NMC shares new building renovation, repair financing plans with lawmakers
Debt service eyed for new facility
The Saipan and Northern Islands Legislative Delegation and the Northern Marianas College met Thursday to discuss updates to repairs to a college campus devastated from last year’s Typhoon Soudelor and the funding that the delegation had provided to help in these repairs last year.
That $1.2 million appropriated by the local delegation last October has not yet been turned over to the college by the administration of Gov. Ralph DLG Torres and his Finance department.
NMC board of regent chair Frank Rabauliman said, during discussion on the issue, that all the delays in transferring of money was unfortunate but indicated this was based on “miscommunications.”
NMC acting president David Attao, for his part, said “they heard they needed things” from Office of Management and Budget and Finance on steps to get the funding transferred over to them.
Rep. Antonio Sablan (Ind-Saipan) appeared disappointed by the slow transfer of funds as did other lawmakers. He stressed that the local public law last year was “very basic” in who the funds would be transferred to and who would be expenditure authority.
“I am really curious to find out why it is so difficult to make this money available to college,” Sablan said, noting that appropriations made from other local laws after the NMC funding was appropriated had “been made available and has been expended” and that for these “money has already been tapped.”
“I don’t think there is anything in this public law that would make this funding so difficult to be available to the college…The law is very basic,” he said.
Sen. Justo Quitugua (Ind-Saipan) noted that it’s been seven months since the local law appropriated the funds.
“We are talking about an urgent situation,” he said, noting that materials exposed to rain and sun may cost more to repair.
Sen. Arnold Palacios (R-Saipan) hoped that in the next day or so NMC got the $1.2 million that delegation appropriated in days deliberation last year. “I am a little bit dismayed but we need to move forward. I hope the secretary of Finance covers over the funds to the college.”
The lawmakers and college also discussed ways to improve the decades-old campus in As Terlaje.
The discussion included topics of debt financing inclusive of charging additional fees to college students to help the college build a new facility.

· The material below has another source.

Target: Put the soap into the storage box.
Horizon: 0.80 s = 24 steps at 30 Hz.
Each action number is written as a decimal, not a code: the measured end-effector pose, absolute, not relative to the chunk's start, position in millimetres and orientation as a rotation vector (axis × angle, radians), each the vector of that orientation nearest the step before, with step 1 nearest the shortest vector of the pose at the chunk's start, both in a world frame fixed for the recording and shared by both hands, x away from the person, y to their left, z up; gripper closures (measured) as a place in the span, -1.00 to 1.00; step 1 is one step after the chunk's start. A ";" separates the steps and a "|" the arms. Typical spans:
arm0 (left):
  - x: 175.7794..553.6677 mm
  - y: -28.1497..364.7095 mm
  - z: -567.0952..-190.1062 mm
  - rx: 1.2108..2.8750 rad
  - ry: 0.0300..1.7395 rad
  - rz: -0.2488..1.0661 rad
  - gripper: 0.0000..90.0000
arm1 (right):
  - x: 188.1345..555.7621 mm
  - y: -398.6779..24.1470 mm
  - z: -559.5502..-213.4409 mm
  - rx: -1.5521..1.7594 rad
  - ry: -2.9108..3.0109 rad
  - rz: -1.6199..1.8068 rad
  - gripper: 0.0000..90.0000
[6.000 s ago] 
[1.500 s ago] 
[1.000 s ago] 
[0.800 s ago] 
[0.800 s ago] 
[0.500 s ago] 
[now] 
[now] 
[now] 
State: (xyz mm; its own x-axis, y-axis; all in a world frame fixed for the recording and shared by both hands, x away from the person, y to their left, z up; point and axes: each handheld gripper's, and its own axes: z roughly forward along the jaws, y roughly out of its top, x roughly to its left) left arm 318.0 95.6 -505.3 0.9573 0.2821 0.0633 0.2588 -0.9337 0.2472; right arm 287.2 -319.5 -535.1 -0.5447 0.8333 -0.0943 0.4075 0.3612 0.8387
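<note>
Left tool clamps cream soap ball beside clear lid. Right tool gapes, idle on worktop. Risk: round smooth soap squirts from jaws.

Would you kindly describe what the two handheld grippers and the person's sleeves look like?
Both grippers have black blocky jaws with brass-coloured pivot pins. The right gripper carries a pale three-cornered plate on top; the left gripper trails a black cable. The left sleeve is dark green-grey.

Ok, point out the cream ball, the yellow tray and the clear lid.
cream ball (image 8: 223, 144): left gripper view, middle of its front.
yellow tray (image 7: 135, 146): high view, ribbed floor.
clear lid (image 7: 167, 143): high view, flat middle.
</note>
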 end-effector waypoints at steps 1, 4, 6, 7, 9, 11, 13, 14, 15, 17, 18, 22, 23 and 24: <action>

“The college has been working very carefully with the delegation and the government and we are trying our best since last year to build the facility so the students can have somewhere safer and better to attend. And we can run our college the normally way we do,” Attao told reporters after the meeting. “Fortunately, SNILD has supported us with $1.2 million in funds that we haven’t yet been able to access but now the secretary of Finance and we are in communication on how exactly to approach that. And we are hoping to get that soon.”
Attao said the $4.5 million for repairs is what the college has worked with is the Federal Emergency Management Agency and the governor to help pay for the expenses on a reimbursement basis for facilities that were damaged by Typhoon Soudelor.
The NMC board in their last meeting voted to go into an “Alternative Pilot” project, Attao said, where he said they could “repair small things and save up the rest up of the money towards a [new] facility.”
We are going to repair what we can the small parts and take the rest of the money and try to build a new facility for the students, which is roughly 14 new classrooms, a student center, and student cafeteria…But in order to do that we have funds upfront to pay for that. And we don’t have that right now so that’s the reasons why we are trying to develop the mechanisms that we’ve been researching to do so,” he said, acknowledging that one of them was debt service, when asked.
He said one, they’d need authorization from the Legislature to go into debt, and secondly, find funding to serve as collateral, and third, find a mechanism to pay for that.
Asked to clarify a statement he made about first implementing a “fee this Fall [semester]” to “collect $200,000 a year and take a loan in that amount” during the discussion with SNILD, Attao said he just gave that number as an example.
“It could be $10, it could be $1,000, it’s not set in stone, and it’s what we can afford. We are not trying to spend anymore than we can afford. And we don’t want to burden the students in the long run too.
“Minimum. Not too much,” he also said when asked about the rates charged on student fees.
“It’s for their benefit and it’s for the future of the CNMI… The students and the community really deserve new facilities at NMC. We deserve that as a whole because that’s what we’ve been pushing for the longest time—people before me, regents before us. We are the group that is making it happen now.”